PENGARUH BUDAYA KERJA TERHADAP KINERJA APARATUR SIPIL NEGARA PADA SATUAN POLISI PAMONG PRAJA KABUPATEN BALANGAN
Keywords:
Pengaruh Budaya Kerja, Kinerja Pegawai, Kabupaten BalanganAbstract
Penelitian ini dilatarbelakangi oleh beberapa kendala krusial, seperti laporan kinerja yang belum sepenuhnya sinkron dengan fakta di lapangan, adanya hambatan waktu dalam penyusunan laporan, serta keterbatasan pemahaman aparatur mengenai sistem pelaporan kinerja. Menggunakan pendekatan kuantitatif, studi ini difokuskan untuk membedah sejauh mana budaya kerja mampu memengaruhi performa Aparatur Sipil Negara. Peneliti melibatkan 50 orang sebagai populasi, yang kemudian seluruhnya diambil sebagai sampel melalui metode total sampling. Agar data yang dihasilkan akurat, serangkaian uji validitas dan reliabilitas dilakukan sebelum melangkah ke tahap analisis regresi linear sederhana.. Proses pengujian hipotesis dijalankan secara komprehensif melalui uji t, analisis koefisien determinasi, serta pemenuhan uji asumsi klasik yang mencakup aspek normalitas, heteroskedastisitas, dan linieritas. Hasil temuan lapangan menunjukkan bahwa budaya kerja memegang peranan signifikan terhadap produktivitas pegawai di Satuan Polisi Pamong Praja Kabupaten Balangan.

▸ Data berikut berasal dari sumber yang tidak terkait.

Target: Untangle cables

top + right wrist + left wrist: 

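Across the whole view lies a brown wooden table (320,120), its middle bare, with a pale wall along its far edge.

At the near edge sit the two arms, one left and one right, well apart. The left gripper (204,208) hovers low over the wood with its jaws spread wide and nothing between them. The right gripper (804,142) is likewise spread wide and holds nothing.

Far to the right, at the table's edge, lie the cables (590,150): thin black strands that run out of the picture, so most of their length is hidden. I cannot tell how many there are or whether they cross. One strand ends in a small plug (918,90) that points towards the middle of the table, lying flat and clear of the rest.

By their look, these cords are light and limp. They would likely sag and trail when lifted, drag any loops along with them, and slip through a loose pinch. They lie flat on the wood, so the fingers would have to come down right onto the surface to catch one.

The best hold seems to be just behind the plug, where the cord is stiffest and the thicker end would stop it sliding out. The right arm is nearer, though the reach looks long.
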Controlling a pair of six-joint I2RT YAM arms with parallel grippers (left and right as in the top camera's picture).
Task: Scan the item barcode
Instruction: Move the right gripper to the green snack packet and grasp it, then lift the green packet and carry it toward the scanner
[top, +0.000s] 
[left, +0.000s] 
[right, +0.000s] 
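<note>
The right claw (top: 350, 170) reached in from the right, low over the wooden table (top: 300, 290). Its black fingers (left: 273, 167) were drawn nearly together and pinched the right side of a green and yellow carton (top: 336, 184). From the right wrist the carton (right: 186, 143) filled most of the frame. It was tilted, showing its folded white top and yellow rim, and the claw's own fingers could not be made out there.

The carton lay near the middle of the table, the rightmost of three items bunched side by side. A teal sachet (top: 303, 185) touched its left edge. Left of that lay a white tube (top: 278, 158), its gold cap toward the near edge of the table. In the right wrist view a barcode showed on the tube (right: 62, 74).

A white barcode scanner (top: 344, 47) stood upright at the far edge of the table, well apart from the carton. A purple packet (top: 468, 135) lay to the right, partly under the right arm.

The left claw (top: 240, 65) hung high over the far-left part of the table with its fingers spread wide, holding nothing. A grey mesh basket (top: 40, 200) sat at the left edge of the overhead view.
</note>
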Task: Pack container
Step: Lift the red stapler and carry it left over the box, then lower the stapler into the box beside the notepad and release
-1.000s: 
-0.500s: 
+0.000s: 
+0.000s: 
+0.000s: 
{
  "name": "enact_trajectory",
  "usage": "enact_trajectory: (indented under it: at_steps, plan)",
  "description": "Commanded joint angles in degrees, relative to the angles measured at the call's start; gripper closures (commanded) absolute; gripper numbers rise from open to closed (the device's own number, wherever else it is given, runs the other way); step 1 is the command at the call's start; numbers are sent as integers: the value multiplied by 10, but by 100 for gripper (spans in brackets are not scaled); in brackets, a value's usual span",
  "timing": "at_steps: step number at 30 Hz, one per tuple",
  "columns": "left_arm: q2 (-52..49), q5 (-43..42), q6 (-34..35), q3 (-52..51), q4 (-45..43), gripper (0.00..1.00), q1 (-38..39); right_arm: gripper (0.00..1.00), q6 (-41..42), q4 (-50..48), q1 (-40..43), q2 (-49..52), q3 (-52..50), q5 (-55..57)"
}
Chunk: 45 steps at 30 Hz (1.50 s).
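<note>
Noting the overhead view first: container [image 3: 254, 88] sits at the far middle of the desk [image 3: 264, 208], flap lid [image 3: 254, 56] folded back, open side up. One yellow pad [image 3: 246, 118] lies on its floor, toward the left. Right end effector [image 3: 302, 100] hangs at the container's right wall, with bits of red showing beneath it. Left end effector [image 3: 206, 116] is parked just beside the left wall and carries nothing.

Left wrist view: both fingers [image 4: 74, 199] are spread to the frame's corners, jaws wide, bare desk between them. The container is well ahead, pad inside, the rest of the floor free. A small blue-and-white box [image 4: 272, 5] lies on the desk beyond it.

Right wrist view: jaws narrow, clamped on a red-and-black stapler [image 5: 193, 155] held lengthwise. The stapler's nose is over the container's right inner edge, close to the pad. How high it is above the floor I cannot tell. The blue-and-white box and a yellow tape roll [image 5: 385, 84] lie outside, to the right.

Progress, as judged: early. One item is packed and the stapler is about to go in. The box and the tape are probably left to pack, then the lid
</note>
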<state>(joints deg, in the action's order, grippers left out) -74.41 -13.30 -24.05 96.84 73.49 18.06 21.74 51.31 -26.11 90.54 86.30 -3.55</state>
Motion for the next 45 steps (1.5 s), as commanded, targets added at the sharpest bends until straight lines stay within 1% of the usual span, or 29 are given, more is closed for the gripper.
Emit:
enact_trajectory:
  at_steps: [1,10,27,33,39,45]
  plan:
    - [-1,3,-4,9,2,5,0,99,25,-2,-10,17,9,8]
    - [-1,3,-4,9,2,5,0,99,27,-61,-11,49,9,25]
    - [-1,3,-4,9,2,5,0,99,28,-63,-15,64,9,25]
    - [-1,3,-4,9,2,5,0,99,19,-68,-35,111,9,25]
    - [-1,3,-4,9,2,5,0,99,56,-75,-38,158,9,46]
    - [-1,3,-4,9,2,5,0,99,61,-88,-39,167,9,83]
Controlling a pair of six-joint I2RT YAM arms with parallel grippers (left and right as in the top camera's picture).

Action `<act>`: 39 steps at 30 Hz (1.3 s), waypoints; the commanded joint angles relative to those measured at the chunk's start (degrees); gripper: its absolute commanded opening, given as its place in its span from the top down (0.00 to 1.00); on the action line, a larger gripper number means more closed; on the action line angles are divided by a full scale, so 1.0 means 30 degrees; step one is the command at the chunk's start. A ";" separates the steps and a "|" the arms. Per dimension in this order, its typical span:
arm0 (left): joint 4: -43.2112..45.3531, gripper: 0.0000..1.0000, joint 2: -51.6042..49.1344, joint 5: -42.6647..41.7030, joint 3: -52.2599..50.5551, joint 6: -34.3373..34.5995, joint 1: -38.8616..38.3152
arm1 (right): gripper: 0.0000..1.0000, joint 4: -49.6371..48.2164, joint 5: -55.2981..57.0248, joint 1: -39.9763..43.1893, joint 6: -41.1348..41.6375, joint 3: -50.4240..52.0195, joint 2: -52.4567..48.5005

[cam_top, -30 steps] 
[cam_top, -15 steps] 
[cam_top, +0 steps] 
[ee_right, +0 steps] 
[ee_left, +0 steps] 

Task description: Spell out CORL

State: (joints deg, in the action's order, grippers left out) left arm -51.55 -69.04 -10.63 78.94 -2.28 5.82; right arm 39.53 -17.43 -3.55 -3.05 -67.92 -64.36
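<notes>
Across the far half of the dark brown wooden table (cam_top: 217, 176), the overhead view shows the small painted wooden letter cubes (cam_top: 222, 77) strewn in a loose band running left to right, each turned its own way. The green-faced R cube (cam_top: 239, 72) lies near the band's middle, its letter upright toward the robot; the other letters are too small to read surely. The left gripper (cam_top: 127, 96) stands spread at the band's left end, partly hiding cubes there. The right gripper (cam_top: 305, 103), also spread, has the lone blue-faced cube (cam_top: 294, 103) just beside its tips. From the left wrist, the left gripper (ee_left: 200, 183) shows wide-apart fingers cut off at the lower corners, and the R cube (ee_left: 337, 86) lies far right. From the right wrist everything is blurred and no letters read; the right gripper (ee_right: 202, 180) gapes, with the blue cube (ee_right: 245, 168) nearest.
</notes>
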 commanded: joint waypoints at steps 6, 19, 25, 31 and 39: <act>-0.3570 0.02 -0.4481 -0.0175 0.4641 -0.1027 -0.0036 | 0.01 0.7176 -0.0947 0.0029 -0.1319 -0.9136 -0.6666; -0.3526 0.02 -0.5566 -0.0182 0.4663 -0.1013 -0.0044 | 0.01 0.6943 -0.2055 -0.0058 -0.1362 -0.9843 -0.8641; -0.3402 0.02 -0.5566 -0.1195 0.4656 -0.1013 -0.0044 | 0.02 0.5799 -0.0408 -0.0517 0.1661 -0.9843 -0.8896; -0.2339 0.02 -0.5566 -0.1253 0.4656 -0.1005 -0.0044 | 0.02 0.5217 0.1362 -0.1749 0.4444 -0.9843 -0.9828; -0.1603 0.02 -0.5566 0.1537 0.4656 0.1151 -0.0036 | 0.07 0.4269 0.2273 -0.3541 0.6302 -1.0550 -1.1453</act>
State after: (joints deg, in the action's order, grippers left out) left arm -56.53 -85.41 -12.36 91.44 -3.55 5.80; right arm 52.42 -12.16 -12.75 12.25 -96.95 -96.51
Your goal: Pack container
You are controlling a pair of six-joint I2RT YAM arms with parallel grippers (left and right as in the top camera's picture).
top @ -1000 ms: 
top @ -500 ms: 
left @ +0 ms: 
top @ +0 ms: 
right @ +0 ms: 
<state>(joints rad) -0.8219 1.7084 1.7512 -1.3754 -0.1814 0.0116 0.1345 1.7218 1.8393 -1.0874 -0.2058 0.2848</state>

Fakta ini dibuktikan secara statistik melalui nilai thitung 2,793 yang melampaui ambang batas ttabel sebesar 1,676. Selain itu, nilai koefisien determinasi (R2) sebesar 0,450 mengindikasikan bahwa kontribusi budaya kerja terhadap kinerja mencapai angka 45,0%. Sementara itu, porsi sisa sebesar 55,0% dipengaruhi oleh variabel eksternal lain di luar fokus kajian ini. Hal tersebut menegaskan pentingnya penguatan nilai-nilai organisasi demi kemajuan instansi.